Mashed potatoes are often the overlooked middle child of the Thanksgiving table. While you may preach that everyone gets the same amount of love, and equal attention is paid to all three children, really the middle child always gets the short end of the stick – or so I’ve heard. On Thanksgiving, after you’ve lovingly prepared Grandma’s dressing and taken the time to make green bean casserole from scratch, the potatoes are oftentimes a dish that get completely overlooked or haphazardly put together minutes before turkey time.
They happen to be one of the simplest additions to the lineup of food on the big day, BUT they’re also one of the easiest sides to screw up. There can be lumps. The starchy flesh can turn gummy in an instant. They can be grainy. And worst of all, they can be completely and utterly flavorless.
Over the years I’ve humbly mastered the mashed potato process, and I think I have few key tips that will ensure that you too, can become a pro at whipping up the perfect mashed potato. Thus ensuring equal love to all sides.
Here are my steps to the perfect mashed potato.
Step 1. Season your cooking liquid! I find that this one of the most important steps, because potatoes naturally have no seasoning or taste, you want to be able to flavor the potatoes in each step. Salting the cooking liquid ensures that ample flavor is infused into the actual potato itself.
Step 2. Use a ricer. I can’t tell you how thankful I am for purchasing this guy years ago, it’s been a total lifesaver and produces silky smooth mashed potatoes every single time.
Step 3. Rice potatoes when they are still hot.
Step 4. Add hot liquid to the hot mashed potatoes. Adding cold cream, milk or butter will actually cool the potatoes down, which will in turn risk a lumpy mash.

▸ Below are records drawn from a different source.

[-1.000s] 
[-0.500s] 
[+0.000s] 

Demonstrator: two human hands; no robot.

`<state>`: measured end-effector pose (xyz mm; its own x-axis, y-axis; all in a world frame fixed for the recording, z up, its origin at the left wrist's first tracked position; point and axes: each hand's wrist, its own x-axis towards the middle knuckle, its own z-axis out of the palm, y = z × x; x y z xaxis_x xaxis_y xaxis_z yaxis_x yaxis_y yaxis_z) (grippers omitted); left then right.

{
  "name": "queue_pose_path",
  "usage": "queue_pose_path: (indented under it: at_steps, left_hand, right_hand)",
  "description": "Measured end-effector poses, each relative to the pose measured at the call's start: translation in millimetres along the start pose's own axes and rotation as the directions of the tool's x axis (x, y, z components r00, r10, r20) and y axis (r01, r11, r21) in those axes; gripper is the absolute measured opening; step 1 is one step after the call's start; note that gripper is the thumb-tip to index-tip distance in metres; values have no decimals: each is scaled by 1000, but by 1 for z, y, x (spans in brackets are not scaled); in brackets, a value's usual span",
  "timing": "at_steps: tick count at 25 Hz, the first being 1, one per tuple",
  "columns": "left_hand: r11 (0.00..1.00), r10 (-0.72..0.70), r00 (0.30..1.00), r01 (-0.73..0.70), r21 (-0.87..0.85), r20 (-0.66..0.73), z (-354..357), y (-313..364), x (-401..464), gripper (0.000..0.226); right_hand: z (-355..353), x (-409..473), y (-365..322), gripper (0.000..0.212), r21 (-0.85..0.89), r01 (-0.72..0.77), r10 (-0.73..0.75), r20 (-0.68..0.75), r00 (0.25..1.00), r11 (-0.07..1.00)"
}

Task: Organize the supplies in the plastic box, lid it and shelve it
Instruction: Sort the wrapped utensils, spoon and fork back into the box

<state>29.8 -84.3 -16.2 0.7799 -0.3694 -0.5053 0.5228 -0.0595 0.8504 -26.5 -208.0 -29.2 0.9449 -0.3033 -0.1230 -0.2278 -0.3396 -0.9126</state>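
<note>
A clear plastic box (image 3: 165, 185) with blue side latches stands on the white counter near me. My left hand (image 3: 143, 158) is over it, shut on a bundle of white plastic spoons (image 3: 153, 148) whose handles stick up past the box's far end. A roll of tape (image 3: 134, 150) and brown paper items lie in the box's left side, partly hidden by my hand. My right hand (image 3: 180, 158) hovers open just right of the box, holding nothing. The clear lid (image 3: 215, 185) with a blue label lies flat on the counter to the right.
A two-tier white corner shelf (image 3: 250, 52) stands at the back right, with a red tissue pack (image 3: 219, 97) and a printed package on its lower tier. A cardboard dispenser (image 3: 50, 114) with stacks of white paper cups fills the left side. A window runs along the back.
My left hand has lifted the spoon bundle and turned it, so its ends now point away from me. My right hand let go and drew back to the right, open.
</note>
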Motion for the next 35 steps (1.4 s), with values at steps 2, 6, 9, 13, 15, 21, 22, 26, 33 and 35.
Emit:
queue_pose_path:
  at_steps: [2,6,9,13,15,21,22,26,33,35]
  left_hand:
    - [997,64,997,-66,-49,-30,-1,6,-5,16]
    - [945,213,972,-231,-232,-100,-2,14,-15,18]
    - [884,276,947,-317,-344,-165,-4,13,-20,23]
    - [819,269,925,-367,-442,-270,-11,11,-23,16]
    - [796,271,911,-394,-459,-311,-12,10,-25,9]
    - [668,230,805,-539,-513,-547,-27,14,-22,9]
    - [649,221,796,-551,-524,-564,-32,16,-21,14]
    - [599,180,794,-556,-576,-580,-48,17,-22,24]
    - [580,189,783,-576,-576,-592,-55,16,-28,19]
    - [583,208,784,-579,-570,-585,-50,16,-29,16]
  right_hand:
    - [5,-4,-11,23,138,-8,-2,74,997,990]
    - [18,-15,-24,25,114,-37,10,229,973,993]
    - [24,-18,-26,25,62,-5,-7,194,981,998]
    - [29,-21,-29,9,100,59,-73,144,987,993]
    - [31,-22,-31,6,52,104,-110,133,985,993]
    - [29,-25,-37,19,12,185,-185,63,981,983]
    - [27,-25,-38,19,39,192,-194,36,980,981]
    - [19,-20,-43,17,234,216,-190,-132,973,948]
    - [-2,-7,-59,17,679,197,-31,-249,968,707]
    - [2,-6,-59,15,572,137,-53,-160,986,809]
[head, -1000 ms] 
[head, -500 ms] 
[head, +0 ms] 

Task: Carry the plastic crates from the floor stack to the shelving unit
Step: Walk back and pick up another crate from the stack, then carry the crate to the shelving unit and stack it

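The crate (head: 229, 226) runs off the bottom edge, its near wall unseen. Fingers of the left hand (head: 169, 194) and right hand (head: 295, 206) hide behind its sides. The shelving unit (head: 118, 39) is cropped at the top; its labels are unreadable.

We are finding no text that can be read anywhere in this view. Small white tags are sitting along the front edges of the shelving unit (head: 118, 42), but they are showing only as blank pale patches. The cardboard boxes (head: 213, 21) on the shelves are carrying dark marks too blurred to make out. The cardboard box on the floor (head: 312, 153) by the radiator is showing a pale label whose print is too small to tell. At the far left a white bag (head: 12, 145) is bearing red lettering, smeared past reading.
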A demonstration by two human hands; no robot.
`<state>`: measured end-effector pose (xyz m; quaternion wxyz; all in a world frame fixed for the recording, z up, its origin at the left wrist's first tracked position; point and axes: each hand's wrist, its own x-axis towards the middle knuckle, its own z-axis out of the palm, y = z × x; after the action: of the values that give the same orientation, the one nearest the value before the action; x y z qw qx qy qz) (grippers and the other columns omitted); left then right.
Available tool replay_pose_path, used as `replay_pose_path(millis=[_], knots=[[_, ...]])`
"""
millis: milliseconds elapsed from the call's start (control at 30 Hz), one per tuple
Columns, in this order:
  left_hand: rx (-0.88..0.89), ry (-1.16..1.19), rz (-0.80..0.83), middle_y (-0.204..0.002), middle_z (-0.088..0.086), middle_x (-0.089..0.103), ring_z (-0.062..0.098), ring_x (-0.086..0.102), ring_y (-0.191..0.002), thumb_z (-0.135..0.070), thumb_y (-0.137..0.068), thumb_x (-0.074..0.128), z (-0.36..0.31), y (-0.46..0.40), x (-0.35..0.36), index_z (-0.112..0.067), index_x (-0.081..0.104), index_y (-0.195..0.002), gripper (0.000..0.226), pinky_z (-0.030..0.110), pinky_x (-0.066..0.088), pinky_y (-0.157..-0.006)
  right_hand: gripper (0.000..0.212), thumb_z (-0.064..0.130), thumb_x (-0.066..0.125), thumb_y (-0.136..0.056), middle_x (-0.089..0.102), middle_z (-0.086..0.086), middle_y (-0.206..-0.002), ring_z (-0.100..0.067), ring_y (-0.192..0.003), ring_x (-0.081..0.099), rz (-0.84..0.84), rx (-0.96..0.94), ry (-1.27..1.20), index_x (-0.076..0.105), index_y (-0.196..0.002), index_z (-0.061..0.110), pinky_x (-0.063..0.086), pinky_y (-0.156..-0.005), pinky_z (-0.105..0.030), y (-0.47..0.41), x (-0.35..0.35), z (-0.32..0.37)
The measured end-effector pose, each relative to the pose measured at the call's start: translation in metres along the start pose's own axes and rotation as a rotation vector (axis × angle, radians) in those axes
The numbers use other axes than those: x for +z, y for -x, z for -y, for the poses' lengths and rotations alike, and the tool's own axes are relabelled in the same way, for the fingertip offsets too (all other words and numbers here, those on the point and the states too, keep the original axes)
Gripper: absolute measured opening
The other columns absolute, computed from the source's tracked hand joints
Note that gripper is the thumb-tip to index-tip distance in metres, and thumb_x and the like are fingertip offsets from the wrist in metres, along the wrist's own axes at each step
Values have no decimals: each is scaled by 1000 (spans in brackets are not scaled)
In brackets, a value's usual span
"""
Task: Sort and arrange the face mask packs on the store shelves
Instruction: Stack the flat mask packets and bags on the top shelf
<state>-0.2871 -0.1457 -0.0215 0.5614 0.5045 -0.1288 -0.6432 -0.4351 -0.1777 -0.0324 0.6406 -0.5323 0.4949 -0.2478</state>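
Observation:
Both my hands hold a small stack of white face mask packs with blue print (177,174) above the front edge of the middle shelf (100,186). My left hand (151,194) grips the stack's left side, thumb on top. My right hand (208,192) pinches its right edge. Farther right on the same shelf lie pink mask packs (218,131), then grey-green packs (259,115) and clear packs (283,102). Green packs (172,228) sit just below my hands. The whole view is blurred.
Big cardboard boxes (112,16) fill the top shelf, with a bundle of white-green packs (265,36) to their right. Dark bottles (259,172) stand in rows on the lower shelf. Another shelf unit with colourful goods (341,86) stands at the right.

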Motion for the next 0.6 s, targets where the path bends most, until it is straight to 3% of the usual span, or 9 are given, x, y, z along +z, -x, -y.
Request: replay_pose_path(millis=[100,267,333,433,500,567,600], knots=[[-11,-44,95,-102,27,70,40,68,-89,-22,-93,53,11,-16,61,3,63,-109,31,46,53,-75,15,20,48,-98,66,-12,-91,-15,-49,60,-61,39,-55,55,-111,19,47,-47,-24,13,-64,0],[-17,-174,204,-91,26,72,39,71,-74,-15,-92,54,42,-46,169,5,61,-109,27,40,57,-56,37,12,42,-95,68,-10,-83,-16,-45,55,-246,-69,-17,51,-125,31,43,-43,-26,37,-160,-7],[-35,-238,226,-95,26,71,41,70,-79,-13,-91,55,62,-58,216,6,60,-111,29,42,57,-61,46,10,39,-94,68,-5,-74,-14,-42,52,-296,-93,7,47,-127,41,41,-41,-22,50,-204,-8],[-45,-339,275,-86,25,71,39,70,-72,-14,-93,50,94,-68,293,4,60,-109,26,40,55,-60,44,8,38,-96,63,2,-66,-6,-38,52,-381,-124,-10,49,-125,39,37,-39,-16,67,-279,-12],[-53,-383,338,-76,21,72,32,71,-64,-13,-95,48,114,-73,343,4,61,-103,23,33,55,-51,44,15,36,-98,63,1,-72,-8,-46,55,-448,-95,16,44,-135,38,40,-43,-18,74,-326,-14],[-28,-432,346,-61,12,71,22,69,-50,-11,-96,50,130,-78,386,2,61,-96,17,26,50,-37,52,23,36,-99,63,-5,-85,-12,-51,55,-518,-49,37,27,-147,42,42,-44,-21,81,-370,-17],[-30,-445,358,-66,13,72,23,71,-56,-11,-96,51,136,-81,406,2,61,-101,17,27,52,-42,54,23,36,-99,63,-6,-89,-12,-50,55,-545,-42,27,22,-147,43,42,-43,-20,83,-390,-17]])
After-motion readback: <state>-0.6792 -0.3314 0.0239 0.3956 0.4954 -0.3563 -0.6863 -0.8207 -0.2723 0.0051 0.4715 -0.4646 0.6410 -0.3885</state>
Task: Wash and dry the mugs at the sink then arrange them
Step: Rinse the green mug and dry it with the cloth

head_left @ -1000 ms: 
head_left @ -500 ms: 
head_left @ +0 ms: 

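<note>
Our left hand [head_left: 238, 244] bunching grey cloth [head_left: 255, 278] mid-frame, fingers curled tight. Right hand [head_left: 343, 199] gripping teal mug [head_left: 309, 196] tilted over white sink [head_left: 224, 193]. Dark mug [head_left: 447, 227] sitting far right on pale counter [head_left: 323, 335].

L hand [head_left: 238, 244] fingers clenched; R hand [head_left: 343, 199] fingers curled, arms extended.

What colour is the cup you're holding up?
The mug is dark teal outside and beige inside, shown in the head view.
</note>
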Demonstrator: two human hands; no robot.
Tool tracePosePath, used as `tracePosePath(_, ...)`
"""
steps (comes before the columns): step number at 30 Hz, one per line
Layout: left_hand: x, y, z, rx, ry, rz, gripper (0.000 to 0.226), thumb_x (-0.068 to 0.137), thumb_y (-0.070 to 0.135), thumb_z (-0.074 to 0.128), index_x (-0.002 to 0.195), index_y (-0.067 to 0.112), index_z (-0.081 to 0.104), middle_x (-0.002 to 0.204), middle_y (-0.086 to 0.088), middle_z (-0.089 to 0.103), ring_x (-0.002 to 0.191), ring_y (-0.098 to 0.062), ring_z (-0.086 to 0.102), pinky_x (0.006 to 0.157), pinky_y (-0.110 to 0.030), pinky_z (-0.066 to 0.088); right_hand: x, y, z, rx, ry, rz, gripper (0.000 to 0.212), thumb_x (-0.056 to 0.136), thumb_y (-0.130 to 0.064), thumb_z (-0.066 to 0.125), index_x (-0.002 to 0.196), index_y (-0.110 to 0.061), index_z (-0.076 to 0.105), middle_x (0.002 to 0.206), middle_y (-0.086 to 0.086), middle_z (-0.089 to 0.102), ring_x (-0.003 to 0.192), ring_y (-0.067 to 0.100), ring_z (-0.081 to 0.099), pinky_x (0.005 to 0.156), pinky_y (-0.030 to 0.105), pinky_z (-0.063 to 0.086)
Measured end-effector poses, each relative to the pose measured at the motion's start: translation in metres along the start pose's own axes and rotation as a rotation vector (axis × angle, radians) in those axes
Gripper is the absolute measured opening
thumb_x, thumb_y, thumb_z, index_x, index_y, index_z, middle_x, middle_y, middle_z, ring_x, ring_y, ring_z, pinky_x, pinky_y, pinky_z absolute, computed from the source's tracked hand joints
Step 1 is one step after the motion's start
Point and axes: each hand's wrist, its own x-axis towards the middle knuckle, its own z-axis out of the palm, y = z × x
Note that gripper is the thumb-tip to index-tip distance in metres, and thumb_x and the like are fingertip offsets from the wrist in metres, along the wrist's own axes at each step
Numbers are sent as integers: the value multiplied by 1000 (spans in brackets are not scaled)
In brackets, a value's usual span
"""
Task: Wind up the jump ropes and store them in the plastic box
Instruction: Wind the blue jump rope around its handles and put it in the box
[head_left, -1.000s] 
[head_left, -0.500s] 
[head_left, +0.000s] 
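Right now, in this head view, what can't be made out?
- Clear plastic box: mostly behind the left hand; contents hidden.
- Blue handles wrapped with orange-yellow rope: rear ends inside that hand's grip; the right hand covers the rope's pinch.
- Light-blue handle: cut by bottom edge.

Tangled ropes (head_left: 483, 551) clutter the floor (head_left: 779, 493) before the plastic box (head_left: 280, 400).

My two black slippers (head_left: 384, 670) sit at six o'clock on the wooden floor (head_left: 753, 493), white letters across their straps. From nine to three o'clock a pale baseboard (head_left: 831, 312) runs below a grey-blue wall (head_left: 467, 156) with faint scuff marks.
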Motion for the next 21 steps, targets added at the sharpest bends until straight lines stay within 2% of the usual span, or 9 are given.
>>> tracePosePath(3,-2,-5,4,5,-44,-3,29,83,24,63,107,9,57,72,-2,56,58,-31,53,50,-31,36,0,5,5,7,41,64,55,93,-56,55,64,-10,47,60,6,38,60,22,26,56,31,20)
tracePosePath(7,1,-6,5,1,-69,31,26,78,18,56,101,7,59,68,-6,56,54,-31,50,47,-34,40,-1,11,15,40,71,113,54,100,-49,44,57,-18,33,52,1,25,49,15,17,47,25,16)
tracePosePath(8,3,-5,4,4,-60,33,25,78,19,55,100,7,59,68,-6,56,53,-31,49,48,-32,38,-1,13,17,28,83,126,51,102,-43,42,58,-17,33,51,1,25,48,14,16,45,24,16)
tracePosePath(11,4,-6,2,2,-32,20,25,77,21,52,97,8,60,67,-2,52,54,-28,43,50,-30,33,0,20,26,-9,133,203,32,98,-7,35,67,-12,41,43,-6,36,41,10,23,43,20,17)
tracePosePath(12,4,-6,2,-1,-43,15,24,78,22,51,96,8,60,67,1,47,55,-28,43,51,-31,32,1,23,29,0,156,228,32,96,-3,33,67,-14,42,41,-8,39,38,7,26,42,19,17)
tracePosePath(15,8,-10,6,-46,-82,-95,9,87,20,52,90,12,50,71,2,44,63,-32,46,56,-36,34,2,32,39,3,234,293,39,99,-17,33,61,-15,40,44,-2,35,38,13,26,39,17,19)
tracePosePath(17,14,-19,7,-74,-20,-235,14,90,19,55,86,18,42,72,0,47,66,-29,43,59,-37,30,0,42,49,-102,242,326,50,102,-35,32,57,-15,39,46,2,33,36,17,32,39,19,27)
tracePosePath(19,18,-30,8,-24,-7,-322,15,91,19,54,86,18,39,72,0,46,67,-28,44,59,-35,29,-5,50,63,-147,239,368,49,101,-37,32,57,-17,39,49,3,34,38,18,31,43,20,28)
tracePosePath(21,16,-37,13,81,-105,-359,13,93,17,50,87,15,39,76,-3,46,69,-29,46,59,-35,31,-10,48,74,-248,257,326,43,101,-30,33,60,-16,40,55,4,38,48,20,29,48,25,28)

Step 5. Infuse the cooking liquid. If you have say, a garlic flavor like in this recipe, but don’t want the actual texture of garlic in the final result, adding it directly to the liquid (i.e. the butter, milk or cream) to let it steep will transfer to the potatoes when you add the liquid.
Step 6. Lots and lots of butter. Ok it’s no secret that butter makes everything better, and while I normally wouldn’t advise you to throw THS much butter into a dish, it’s Thanksgiving. I give you permission to consume as much butter as your little heart desires.
Step 8. Work quickly and do not over-mash! This is as important as any other step, working quickly, again, facilitates in a lump-free end result, but it also keeps the potatoes from becoming gummy, something I know first-hand.
I know it may seem like an obnoxiously long list of steps, but they’re all insanely easy to follow, and I can assure you, it will put perfect mashed potatoes are your table in less than 30 minutes. Of course you can also make them ahead of time, and re-heat them later, which I’d actually suggest for Thanksgiving Day. Just gently reheat them on the stove, or if there’s more heating real estate in the oven, transfer the potatoes to an oven-safe dish and let them warm up in there.
Because I didn’t actually make these on Thanksgiving, it was just Kevin and I inhaling these, so this recipe isn’t going to feed a group of 10+ people, I’d say this is more geared towards four people, but it’s easily doubled or tripled if you have a large Thanksgiving crowd.
If I don’t talk to you before the big day, have a wonderful Thanksgiving. I wish for you a lot of laughs, family-bonding time and of course a ridiculous amount of delicious food.
- 1½ pounds russet or yukon gold potatoes, peeled and cut into large cubes
- 1 stick unsalted butter, 2 tablespoons, divided
- 1 head of garlic, cloves individually smashed with the back of a knife.
- ¾ cup warm heavy cream
- ½ cup sour cream
- ½ teaspoon salt
- Add potatoes to a medium pan and fill with water making sure all potatoes are covered, Season liberally salt. The water should taste as salty as sea water. Bring to a boil and reduce to a simmer until potatoes are fork-tender, about 15 minutes.
- While potatoes are cooking melt 1 stick of butter on a low heat. Once milk solids rise to the top, remove. Add smashed garlic and cook on low to infuse the garlic, about 10-15 minutes. Remove garlic.
- Drain potatoes, making sure to get rid of any excess moisture.
- While potatoes are still hot, pass through a ricer and add back to pot.
- Pour in melted butter, salt, heavy cream and sour cream. Using a hand held mixer, beat the potatoes on high until all ingredients are incorporated and potatoes are smooth and fluffy.
- Transfer to serving dish and pour remaining melted butter over. Sprinkle with paprika and chopped parsley.